Work required:
Below are records; state how many of their lines hold the word "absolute", and give only the figure.

Records from a dataset:
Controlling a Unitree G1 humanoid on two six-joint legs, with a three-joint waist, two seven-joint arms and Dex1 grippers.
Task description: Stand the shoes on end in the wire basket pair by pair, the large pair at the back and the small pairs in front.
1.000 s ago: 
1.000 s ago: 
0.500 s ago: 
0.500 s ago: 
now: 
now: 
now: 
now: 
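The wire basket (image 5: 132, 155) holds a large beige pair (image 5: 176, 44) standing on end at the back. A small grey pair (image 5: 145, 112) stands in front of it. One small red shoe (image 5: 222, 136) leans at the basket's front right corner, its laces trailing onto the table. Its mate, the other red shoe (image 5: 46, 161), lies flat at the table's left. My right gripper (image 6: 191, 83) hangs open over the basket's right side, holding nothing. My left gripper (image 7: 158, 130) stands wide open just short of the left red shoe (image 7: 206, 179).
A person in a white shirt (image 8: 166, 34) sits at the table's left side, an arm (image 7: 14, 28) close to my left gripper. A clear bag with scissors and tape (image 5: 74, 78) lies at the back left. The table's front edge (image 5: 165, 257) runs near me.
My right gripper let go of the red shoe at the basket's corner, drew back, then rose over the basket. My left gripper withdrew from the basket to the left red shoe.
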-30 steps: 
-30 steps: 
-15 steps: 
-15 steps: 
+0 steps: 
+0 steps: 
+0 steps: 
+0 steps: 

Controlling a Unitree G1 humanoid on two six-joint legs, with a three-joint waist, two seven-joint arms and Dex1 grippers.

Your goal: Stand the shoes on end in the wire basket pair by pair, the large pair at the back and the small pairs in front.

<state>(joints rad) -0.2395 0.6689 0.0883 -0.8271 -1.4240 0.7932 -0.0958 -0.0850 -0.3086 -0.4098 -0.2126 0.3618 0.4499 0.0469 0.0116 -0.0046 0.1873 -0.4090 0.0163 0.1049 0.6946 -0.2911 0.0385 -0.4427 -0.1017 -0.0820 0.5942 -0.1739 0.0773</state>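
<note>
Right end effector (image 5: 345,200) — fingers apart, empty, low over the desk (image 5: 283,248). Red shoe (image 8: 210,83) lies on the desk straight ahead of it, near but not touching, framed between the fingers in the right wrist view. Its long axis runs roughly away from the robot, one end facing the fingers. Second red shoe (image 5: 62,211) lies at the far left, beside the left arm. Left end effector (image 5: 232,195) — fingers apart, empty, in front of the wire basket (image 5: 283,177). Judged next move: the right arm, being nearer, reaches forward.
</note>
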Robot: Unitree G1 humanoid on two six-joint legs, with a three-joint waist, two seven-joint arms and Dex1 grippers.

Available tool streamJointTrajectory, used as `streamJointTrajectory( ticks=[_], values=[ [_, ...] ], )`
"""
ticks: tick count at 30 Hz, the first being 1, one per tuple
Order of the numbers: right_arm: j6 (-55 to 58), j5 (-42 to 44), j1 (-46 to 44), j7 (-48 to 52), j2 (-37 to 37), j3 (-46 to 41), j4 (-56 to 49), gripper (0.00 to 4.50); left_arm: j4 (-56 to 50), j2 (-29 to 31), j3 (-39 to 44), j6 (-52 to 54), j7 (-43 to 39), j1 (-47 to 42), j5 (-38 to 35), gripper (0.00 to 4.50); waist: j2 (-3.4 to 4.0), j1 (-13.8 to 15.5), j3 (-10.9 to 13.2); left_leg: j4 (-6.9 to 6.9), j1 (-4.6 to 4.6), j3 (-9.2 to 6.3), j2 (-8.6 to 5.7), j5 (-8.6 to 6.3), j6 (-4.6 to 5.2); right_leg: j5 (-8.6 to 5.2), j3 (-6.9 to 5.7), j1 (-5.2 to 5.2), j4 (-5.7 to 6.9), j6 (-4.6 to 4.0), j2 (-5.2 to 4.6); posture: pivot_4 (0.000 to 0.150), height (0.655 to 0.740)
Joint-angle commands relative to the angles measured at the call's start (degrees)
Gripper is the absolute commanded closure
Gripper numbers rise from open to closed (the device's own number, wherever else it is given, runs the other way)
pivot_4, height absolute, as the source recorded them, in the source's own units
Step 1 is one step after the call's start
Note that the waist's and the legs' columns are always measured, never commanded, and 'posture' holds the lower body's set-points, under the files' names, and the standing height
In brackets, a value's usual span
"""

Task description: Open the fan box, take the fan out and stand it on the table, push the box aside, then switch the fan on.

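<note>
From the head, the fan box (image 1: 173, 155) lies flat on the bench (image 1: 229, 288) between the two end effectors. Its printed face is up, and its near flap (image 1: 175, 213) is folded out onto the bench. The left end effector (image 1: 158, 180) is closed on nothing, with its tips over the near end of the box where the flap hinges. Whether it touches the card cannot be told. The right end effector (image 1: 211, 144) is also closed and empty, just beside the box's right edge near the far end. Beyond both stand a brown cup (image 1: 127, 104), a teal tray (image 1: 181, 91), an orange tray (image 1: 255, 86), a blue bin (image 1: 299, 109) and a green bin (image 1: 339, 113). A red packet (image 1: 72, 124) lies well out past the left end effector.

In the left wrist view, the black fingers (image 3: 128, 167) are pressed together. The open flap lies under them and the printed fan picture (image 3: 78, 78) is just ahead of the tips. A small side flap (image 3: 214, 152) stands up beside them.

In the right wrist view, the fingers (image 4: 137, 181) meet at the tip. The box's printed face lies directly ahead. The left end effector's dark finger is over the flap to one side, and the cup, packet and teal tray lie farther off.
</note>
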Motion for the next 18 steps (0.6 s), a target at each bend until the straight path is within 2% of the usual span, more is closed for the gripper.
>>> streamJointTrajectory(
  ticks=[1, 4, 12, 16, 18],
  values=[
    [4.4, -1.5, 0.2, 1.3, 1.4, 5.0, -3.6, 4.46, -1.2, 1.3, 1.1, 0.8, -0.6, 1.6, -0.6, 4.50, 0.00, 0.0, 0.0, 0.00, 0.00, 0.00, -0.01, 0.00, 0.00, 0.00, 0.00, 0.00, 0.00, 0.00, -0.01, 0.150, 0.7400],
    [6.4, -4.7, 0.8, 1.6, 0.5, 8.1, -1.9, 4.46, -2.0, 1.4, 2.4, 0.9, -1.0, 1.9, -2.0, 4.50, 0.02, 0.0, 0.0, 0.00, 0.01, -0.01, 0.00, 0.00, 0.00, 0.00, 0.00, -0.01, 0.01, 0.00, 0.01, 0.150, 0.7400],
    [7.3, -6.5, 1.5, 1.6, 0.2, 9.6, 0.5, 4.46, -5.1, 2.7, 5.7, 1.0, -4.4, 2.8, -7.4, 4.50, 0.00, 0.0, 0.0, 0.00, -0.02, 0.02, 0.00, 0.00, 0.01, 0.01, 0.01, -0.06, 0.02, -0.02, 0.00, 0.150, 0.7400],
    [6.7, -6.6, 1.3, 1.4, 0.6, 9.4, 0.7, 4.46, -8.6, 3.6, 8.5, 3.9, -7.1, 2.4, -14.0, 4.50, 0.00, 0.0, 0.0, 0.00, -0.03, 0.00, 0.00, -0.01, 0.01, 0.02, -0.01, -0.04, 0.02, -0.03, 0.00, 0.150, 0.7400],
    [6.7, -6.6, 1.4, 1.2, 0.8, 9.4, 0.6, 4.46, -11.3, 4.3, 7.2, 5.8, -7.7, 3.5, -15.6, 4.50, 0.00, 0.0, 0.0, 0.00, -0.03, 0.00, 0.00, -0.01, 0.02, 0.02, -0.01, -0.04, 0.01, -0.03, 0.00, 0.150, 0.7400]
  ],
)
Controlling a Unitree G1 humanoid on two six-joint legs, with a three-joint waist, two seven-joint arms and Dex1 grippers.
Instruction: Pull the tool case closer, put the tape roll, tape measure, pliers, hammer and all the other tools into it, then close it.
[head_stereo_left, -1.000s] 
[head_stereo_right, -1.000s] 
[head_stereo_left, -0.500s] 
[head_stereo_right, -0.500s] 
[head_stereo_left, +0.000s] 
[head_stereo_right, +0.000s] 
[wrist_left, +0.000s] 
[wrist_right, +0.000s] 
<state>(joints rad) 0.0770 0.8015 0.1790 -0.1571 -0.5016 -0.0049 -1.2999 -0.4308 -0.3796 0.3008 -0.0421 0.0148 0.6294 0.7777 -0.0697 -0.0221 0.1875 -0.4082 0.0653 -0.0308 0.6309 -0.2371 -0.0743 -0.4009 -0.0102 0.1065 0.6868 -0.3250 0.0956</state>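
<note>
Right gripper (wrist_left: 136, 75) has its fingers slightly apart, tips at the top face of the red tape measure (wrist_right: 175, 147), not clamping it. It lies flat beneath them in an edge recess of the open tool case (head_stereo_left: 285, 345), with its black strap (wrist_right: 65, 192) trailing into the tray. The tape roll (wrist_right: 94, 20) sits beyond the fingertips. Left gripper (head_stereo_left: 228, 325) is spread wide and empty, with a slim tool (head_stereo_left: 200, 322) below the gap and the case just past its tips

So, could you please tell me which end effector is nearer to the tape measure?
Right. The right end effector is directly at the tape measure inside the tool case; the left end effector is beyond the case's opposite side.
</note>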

Answer space:
2